------ The data ------
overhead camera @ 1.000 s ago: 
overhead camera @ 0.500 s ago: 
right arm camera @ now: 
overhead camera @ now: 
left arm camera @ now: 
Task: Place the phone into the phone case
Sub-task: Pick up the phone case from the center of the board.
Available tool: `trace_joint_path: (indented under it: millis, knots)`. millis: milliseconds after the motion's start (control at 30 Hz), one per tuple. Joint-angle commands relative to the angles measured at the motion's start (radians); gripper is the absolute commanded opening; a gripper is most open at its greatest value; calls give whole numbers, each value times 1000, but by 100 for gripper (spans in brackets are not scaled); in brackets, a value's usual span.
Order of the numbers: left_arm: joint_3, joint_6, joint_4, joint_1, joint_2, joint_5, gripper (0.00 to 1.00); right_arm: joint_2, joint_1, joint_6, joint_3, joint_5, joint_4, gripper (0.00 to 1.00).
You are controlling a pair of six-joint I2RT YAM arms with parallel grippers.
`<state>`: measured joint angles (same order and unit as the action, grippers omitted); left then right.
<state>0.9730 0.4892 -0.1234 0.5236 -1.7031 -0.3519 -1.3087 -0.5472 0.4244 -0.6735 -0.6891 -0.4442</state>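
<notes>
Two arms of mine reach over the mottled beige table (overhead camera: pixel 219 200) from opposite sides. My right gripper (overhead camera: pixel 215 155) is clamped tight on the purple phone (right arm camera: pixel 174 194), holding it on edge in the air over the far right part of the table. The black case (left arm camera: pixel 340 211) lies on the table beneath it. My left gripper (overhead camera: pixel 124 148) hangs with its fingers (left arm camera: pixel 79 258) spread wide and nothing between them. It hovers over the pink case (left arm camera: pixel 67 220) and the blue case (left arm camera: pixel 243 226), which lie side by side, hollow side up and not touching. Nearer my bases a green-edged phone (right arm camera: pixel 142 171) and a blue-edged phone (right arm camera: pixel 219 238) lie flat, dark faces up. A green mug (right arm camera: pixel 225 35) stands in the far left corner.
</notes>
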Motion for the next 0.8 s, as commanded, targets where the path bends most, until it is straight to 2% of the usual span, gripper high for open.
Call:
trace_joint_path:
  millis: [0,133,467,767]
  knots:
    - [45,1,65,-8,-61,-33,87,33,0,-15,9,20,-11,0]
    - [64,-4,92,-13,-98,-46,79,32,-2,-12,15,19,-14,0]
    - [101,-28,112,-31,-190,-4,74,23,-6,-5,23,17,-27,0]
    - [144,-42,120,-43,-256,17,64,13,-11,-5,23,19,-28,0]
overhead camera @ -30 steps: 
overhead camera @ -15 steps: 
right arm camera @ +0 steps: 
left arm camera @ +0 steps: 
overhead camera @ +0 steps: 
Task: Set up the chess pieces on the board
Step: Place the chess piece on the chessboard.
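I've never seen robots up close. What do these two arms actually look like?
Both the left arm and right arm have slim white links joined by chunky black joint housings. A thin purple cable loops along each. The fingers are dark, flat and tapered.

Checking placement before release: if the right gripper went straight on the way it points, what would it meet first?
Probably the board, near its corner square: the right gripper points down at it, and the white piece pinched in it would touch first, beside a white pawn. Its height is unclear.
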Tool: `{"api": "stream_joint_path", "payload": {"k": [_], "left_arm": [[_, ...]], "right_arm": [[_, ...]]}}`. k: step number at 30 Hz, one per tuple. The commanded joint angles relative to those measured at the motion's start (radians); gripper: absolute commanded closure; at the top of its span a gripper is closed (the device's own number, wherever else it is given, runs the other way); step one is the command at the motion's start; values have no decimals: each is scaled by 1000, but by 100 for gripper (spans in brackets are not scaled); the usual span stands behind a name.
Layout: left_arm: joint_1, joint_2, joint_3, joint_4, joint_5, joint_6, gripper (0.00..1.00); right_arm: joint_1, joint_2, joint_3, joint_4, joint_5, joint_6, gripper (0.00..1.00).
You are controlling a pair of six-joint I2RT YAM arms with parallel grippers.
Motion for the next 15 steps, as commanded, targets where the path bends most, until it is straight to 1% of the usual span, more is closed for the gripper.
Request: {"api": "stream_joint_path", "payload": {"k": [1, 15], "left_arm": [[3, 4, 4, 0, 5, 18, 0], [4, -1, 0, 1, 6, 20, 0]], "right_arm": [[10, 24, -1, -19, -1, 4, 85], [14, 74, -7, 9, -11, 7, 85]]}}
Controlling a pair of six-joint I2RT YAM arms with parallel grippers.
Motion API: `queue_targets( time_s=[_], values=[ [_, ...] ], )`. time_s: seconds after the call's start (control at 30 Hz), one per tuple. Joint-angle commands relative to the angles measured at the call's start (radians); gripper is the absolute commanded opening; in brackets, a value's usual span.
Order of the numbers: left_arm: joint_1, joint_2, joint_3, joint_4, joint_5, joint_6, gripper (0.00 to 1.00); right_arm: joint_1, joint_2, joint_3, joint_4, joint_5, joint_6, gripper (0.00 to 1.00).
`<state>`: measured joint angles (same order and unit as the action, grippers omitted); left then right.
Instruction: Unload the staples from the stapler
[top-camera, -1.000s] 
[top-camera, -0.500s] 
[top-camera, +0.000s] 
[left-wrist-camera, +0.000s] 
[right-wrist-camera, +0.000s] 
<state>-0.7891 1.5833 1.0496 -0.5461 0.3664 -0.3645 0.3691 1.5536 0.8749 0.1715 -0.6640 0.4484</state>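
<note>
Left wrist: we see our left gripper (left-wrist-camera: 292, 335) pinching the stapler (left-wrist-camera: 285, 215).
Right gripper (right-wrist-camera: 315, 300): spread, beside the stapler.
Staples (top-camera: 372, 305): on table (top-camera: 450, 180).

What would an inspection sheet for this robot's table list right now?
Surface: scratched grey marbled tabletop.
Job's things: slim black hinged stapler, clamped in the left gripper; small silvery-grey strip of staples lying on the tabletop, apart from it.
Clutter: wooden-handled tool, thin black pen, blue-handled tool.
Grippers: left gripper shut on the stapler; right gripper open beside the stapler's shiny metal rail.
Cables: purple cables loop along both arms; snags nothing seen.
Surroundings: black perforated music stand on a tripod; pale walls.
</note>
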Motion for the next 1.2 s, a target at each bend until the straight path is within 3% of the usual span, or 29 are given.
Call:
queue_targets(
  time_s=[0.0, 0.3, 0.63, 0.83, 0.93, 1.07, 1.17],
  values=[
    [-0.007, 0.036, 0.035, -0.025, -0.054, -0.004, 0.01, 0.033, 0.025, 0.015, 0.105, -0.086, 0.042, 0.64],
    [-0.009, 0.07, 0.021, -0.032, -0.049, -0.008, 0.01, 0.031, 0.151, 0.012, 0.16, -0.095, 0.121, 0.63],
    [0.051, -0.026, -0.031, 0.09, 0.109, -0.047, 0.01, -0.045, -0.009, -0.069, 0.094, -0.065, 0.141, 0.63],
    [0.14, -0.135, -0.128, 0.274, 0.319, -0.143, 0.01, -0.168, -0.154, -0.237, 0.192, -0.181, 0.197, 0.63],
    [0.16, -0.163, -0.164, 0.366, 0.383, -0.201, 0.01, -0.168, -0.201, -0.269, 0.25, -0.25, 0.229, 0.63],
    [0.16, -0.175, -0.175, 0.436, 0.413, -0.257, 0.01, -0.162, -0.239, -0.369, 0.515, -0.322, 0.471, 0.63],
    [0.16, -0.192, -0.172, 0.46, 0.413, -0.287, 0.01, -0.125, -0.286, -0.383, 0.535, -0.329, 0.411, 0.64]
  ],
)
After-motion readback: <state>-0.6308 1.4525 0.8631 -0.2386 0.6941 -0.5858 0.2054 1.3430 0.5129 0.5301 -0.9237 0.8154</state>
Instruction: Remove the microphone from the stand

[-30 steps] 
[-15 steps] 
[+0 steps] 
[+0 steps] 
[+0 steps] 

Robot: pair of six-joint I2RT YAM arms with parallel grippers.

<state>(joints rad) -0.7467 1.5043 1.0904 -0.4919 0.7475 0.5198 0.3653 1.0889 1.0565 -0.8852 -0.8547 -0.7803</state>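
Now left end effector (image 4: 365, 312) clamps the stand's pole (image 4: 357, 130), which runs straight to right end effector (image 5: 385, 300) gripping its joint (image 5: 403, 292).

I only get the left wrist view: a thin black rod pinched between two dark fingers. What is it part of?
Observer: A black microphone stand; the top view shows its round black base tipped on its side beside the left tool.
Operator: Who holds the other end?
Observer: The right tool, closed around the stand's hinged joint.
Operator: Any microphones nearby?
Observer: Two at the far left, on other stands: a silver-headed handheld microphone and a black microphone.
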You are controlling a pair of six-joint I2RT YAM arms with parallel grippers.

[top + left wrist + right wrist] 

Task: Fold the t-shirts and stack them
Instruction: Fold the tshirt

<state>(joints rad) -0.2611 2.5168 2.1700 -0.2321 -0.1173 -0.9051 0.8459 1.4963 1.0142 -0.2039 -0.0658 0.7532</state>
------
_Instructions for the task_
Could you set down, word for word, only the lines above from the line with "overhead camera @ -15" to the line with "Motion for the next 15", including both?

_Solved problem_
overhead camera @ -15 steps: 
right arm camera @ +0 steps: 
left arm camera @ +0 steps: 
overhead camera @ +0 steps: 
Task: Set up the chess pieces on the board
Step: Place the chess piece on the chessboard.
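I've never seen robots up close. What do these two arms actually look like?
Both the left arm and right arm have slim white links joined by chunky black joint housings. A thin purple cable loops along each. The fingers are dark, flat and tapered.

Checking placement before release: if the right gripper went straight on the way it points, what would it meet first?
Probably the board, near its corner square: the right gripper points down at it, and the white piece pinched in it would touch first, beside a white pawn. Its height is unclear.
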Tool: `{"api": "stream_joint_path", "payload": {"k": [_], "left_arm": [[_, ...]], "right_arm": [[_, ...]]}}`. k: step number at 30 Hz, one per tuple. The commanded joint angles relative to those measured at the motion's start (radians); gripper: absolute commanded closure; at the top of its span a gripper is closed (the device's own number, wherever else it is given, runs the other way); step one is the command at the motion's start; values have no decimals: each is scaled by 1000, but by 100 for gripper (spans in brackets are not scaled); the usual span stands behind a name.
Layout: left_arm: joint_1, joint_2, joint_3, joint_4, joint_5, joint_6, gripper (0.00..1.00); right_arm: joint_1, joint_2, joint_3, joint_4, joint_5, joint_6, gripper (0.00..1.00).
You are controlling a pair of six-joint I2RT YAM arms with parallel grippers.
Motion for the next 15 steps, as commanded, targets where the path bends most, until it is straight to 1% of the usual span, more is closed for the gripper.

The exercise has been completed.